Activity: Each line with the string "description" is to be copied from the records below.

Start of Material supplied

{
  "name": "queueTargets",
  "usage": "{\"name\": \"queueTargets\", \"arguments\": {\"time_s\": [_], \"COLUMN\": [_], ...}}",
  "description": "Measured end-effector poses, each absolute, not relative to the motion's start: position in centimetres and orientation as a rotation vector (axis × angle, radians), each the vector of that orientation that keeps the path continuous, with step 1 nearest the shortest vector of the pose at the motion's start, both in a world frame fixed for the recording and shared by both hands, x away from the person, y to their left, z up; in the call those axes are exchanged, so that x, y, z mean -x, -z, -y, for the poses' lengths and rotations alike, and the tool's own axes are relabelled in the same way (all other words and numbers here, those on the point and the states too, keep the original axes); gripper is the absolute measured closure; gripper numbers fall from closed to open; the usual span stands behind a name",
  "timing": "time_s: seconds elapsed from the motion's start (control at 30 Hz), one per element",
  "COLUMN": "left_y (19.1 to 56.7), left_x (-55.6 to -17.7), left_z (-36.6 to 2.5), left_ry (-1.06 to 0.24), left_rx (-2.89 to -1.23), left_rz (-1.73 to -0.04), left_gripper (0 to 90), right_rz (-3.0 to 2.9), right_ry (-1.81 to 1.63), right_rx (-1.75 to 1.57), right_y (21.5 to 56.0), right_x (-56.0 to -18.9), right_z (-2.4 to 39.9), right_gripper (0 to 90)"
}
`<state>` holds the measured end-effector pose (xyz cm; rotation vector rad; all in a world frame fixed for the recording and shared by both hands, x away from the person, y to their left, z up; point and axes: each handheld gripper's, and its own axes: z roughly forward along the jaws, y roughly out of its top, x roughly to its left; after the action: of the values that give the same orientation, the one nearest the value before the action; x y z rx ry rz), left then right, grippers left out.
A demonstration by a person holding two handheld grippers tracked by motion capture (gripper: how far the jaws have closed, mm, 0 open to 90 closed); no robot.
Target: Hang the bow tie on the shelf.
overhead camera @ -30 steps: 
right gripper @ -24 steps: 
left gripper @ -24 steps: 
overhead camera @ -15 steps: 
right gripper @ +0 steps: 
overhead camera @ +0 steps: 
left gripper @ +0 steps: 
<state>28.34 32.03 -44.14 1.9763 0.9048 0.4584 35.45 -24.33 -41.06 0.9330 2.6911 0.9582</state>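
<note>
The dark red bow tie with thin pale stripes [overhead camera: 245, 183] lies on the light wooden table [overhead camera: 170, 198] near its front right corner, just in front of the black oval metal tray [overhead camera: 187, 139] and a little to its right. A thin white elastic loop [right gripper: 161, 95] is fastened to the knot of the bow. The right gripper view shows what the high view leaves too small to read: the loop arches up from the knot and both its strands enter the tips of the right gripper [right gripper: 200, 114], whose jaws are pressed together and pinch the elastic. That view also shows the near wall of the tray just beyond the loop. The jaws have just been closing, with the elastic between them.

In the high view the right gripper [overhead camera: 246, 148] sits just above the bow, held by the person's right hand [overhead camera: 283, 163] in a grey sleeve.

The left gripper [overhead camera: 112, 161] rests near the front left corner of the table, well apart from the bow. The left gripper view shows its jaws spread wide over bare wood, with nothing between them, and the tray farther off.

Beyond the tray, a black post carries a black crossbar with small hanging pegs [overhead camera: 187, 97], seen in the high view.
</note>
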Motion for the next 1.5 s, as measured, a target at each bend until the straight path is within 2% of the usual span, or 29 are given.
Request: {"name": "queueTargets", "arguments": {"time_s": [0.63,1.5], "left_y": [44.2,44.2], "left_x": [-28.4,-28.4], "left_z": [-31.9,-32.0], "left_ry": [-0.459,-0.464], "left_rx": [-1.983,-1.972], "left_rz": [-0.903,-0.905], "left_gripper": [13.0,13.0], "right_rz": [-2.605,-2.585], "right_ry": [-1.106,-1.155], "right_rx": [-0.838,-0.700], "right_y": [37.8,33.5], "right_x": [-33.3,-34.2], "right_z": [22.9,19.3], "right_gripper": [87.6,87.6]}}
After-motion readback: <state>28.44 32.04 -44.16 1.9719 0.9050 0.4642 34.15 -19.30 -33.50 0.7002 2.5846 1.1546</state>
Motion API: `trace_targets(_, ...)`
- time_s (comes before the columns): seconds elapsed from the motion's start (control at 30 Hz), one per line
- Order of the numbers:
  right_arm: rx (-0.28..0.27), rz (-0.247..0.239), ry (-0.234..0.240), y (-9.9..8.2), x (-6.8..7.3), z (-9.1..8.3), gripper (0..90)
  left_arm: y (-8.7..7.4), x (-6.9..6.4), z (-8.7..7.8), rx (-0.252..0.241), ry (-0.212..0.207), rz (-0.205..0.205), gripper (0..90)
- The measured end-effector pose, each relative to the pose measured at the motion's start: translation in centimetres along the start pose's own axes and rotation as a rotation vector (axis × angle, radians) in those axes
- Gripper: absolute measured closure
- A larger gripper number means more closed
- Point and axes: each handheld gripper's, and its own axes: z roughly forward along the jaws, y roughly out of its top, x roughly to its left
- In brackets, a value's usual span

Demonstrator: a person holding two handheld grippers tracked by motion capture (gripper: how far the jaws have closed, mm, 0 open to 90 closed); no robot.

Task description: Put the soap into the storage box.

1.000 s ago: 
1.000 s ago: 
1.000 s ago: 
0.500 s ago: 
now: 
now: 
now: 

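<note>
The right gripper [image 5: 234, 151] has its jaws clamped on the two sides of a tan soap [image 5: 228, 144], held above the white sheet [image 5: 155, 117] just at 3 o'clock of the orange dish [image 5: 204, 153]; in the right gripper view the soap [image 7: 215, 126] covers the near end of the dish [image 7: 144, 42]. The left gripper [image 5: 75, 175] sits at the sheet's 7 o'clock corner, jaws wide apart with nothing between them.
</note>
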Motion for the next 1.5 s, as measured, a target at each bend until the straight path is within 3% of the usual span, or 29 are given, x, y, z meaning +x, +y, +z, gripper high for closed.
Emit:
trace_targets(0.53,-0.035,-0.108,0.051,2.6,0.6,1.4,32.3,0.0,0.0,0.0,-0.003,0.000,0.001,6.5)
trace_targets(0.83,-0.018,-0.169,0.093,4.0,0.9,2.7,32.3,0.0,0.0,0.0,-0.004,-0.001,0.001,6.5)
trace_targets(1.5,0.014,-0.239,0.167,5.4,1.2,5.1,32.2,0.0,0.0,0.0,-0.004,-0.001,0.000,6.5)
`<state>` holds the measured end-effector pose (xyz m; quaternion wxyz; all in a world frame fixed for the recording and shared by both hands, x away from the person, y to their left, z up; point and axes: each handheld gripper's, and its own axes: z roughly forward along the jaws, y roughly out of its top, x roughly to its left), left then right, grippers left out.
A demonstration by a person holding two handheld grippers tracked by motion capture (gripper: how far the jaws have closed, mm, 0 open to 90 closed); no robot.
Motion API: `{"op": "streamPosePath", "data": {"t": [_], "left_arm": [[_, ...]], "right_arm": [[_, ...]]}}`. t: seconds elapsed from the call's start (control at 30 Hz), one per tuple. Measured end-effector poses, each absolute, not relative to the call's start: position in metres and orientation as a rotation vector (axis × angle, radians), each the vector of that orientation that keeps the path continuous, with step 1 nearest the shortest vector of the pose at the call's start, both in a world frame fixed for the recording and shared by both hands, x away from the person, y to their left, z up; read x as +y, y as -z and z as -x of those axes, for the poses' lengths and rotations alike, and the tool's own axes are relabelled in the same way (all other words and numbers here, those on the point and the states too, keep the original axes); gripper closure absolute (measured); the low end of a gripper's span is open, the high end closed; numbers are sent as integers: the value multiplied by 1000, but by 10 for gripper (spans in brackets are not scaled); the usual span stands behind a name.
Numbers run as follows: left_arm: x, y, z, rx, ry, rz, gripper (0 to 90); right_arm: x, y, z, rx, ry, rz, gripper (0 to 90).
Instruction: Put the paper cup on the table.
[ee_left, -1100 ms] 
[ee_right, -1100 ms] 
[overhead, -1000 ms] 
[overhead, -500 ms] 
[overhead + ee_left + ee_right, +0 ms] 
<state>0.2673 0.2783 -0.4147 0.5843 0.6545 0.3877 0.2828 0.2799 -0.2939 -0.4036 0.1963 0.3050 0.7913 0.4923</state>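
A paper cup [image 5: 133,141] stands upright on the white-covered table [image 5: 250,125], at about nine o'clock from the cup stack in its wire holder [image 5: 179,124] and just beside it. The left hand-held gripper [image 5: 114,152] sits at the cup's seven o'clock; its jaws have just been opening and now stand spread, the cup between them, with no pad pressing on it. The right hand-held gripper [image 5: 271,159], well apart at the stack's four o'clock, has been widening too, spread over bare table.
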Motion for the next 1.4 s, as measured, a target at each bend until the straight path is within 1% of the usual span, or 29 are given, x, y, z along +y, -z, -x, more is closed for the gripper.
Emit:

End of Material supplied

Result of the task:
  "description": "Measured end-effector poses, each absolute, not relative to the motion's start: position in centimetres and orientation as a rotation vector (axis × angle, radians), each the vector of that orientation that keeps the path continuous, with step 1 nearest the shortest vector of the pose at the motion's start, both in a world frame fixed for the recording and shared by both hands, x away from the person, y to their left, z up; in the call those axes are exchanged, so that x, y, z mean -x, -z, -y, for the poses' lengths and rotations alike, and the tool's own axes are relabelled in the same way (all other words and numbers here, those on the point and the states too, keep the original axes); gripper is the absolute measured closure; gripper numbers fall from closed to open; the usual span stands behind a name",
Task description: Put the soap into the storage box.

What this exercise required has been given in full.